Extract every line of the material below and reproduce it faithfully.
-- Opening Marker --
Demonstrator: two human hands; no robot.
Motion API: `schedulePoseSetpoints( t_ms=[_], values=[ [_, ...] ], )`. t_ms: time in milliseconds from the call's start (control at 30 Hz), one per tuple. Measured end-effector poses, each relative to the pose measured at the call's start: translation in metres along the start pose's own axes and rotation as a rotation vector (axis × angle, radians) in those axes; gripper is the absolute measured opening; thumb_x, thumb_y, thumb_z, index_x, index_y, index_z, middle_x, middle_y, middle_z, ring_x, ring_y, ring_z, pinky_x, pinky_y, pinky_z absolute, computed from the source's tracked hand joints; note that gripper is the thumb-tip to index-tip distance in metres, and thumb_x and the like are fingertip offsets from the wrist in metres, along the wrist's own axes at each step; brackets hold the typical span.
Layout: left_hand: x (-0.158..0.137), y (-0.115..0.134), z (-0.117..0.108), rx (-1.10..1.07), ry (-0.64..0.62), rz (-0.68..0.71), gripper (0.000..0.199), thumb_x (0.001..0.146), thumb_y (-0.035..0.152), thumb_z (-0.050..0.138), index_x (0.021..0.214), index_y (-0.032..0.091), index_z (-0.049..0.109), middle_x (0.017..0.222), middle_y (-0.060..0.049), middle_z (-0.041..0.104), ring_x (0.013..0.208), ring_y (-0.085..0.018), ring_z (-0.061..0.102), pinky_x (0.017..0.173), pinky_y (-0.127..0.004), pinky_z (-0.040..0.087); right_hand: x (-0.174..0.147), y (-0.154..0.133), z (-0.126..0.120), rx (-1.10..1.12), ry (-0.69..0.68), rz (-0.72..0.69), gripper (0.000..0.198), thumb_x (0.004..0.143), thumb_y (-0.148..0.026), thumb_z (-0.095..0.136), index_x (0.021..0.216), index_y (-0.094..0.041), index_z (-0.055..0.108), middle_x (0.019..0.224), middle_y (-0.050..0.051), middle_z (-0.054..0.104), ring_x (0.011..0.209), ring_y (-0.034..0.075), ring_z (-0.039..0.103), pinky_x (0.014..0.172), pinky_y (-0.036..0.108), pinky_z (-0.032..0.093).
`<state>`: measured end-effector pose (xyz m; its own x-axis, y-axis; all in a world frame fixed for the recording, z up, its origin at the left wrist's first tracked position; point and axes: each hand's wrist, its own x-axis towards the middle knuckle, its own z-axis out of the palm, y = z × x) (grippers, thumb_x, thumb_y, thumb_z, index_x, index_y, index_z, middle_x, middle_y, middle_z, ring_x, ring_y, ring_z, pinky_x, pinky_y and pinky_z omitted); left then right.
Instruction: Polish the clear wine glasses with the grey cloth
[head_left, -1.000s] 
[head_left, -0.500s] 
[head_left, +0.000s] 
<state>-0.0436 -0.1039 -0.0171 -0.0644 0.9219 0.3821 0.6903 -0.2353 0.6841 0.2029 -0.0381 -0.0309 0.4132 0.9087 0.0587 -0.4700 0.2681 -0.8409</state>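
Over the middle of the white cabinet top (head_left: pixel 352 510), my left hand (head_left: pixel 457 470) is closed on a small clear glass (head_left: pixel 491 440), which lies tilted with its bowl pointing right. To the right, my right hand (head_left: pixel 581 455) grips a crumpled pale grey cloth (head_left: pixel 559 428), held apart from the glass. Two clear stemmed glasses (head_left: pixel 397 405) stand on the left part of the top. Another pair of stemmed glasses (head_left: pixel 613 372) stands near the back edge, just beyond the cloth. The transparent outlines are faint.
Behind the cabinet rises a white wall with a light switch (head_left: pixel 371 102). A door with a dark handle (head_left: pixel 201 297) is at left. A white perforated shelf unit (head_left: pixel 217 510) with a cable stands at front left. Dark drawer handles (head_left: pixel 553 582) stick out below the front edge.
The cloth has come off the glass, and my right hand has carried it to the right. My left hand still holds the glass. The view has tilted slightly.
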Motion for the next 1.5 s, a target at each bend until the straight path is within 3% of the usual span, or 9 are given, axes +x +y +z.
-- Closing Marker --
### [WRITTEN REPLY]
Demonstrator: two human hands; no robot.
Motion API: `schedulePoseSetpoints( t_ms=[_], values=[ [_, ...] ], )`. t_ms: time in milliseconds from the call's start (control at 30 Hz), one per tuple. Measured end-effector poses, each relative to the pose measured at the call's start: translation in metres along the start pose's own axes and rotation as a rotation vector (axis × angle, radians) in those axes; gripper is the absolute measured opening; thumb_x, thumb_y, thumb_z, index_x, index_y, index_z, middle_x, middle_y, middle_z, ring_x, ring_y, ring_z, pinky_x, pinky_y, pinky_z absolute, computed from the source's tracked hand joints; note that gripper is the thumb-tip to index-tip distance in metres, and thumb_x and the like are fingertip offsets from the wrist in metres, along the wrist's own axes at each step; brackets hold the typical span.
Layout: left_hand: x (-0.158..0.137), y (-0.115..0.134), z (-0.117..0.108), rx (-1.10..1.07), ry (-0.64..0.62), rz (-0.68..0.71), gripper (0.000..0.199), thumb_x (0.001..0.146), thumb_y (-0.035..0.152), thumb_z (-0.050..0.138), index_x (0.021..0.214), index_y (-0.032..0.091), index_z (-0.049..0.109), middle_x (0.017..0.222), middle_y (-0.060..0.049), middle_z (-0.041..0.104), ring_x (0.013..0.208), ring_y (-0.085..0.018), ring_z (-0.061..0.102), pinky_x (0.017..0.173), pinky_y (-0.127..0.004), pinky_z (-0.040..0.087); right_hand: x (-0.174..0.147), y (-0.154..0.133), z (-0.126..0.120), rx (-1.10..1.12), ry (-0.69..0.68), rz (-0.72..0.69), gripper (0.000..0.198), thumb_x (0.004..0.143), thumb_y (-0.148..0.026), thumb_z (-0.095..0.136), index_x (0.021..0.216), index_y (-0.094..0.041), index_z (-0.055..0.108), middle_x (0.019..0.224), middle_y (-0.050..0.051), middle_z (-0.054..0.104), ring_x (0.011..0.209), ring_y (-0.034..0.075), ring_z (-0.039..0.103), pinky_x (0.014..0.172), pinky_y (-0.036..0.108), pinky_z (-0.032..0.093).
`<state>`: measured end-effector pose (xyz m; its own x-axis, y-axis; all in a world frame fixed for the recording, z up, its origin at the left wrist's first tracked position; point and axes: each hand's wrist, its own x-axis towards the middle knuckle, its own z-axis out of the palm, y = z × x) (grippers, thumb_x, thumb_y, thumb_z, index_x, index_y, index_z, middle_x, middle_y, middle_z, ring_x, ring_y, ring_z, pinky_x, pinky_y and pinky_z omitted); left then right.
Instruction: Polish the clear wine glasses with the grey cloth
[head_left, -1.000s] 
[head_left, -0.500s] 
[head_left, +0.000s] 
<state>-0.0436 -0.1039 -0.0171 -0.0644 0.9219 0.3821 0.6903 -0.2353 0.6841 0.2029 -0.0381 -0.0309 0.4132 0.9087 0.0587 -0.4700 0.2681 -0.8409</state>
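Over the middle of the white cabinet top (head_left: pixel 352 510), my left hand (head_left: pixel 457 470) is closed on a small clear glass (head_left: pixel 491 440), which lies tilted with its bowl pointing right. To the right, my right hand (head_left: pixel 581 455) grips a crumpled pale grey cloth (head_left: pixel 559 428), held apart from the glass. Two clear stemmed glasses (head_left: pixel 397 405) stand on the left part of the top. Another pair of stemmed glasses (head_left: pixel 613 372) stands near the back edge, just beyond the cloth. The transparent outlines are faint.
Behind the cabinet rises a white wall with a light switch (head_left: pixel 371 102). A door with a dark handle (head_left: pixel 201 297) is at left. A white perforated shelf unit (head_left: pixel 217 510) with a cable stands at front left. Dark drawer handles (head_left: pixel 553 582) stick out below the front edge.
The cloth has come off the glass, and my right hand has carried it to the right. My left hand still holds the glass. The view has tilted slightly.
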Motion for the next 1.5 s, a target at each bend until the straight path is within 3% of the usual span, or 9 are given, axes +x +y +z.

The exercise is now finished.